The 2002 Ballot Initiative to End the State Income Tax in Massachusetts was one attempt to boldly cut back the size of Big Government. It won 45.3% of the vote (885,683 votes). It proved that there’s broad support for bold reductions in state government taxation and spending — even in liberal Massachusetts.
The 2008 Ballot Initiative, also to End the State Income Tax in Massachusetts, was another attempt. It got 901,802 votes.
These initiatives proved that bold proposals to shrink Big Government are possible.
While neither of them passed, nor do all tax limitation initiatives.
The very best a tax limitation can do is win – and keep Big Gvernment Big.
The worst that a bold reduction can do is lose – and keep Big Government Big. The best it can do is actually shrink today’s Big Government.

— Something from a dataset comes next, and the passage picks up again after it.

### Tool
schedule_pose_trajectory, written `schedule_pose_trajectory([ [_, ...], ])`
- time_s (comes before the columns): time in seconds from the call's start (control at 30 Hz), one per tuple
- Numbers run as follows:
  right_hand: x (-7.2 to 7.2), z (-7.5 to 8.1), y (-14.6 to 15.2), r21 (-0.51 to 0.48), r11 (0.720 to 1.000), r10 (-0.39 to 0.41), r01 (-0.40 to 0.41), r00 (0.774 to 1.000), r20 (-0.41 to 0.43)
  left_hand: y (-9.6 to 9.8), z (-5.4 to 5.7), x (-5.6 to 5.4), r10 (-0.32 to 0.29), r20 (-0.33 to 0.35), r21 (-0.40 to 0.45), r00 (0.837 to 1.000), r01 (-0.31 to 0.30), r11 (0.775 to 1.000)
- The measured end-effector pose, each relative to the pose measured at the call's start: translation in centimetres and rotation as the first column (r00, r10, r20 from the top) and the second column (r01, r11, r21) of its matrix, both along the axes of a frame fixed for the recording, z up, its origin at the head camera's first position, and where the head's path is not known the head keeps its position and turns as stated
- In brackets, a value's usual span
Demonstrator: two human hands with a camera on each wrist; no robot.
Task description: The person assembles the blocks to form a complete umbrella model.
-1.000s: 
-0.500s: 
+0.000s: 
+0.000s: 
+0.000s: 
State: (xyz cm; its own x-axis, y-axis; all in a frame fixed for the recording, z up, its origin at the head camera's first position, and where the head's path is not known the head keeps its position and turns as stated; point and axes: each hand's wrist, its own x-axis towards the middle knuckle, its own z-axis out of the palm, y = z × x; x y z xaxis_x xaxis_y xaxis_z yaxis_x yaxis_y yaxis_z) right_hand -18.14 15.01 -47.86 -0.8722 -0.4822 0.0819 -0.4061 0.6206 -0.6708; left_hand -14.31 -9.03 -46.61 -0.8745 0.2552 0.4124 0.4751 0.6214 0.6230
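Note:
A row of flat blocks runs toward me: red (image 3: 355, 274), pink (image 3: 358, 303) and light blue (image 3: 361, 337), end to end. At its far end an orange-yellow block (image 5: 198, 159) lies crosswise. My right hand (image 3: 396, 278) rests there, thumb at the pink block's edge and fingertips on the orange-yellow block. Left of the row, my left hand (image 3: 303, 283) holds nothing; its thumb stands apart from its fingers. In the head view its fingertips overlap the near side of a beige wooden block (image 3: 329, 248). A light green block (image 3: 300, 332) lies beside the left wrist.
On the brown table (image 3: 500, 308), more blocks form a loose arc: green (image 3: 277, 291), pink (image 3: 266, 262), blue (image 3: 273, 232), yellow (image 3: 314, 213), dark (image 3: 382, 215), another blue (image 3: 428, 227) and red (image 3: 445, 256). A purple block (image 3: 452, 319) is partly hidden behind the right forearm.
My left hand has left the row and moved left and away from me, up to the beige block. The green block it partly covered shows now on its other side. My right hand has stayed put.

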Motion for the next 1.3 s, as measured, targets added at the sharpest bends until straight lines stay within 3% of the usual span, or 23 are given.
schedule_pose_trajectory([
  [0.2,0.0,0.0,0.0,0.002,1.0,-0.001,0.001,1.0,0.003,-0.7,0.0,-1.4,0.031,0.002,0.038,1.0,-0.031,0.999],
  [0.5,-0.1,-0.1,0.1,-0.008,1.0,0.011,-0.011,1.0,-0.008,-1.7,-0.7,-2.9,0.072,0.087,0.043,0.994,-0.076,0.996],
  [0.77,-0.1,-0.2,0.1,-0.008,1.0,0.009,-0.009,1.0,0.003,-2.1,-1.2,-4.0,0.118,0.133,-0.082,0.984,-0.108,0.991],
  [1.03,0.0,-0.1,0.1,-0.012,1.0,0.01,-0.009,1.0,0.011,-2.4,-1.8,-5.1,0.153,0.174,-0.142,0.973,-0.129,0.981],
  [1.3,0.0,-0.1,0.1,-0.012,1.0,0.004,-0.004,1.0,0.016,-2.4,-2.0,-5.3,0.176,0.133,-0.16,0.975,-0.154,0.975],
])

Proposals to boldly reduce Big Government make small government possible. Especially when they are the featured proposal of a candidate’s campaign for office or a ballot measure that voters can directly enact into law.
Another small government proposal is brewing in Massachusetts: a Ballot Initiative to cut the sales tax in half. It’s headed for the ballot in 2010.
If you want to actually stop the growth of Big Government, or shrink it, look for candidates and ballot initiatives that go beyond tax limitation to tax reduction. That go beyond opposing Big Government to reducing Big Government. That go beyond government spending limitation to overall government spending reduction.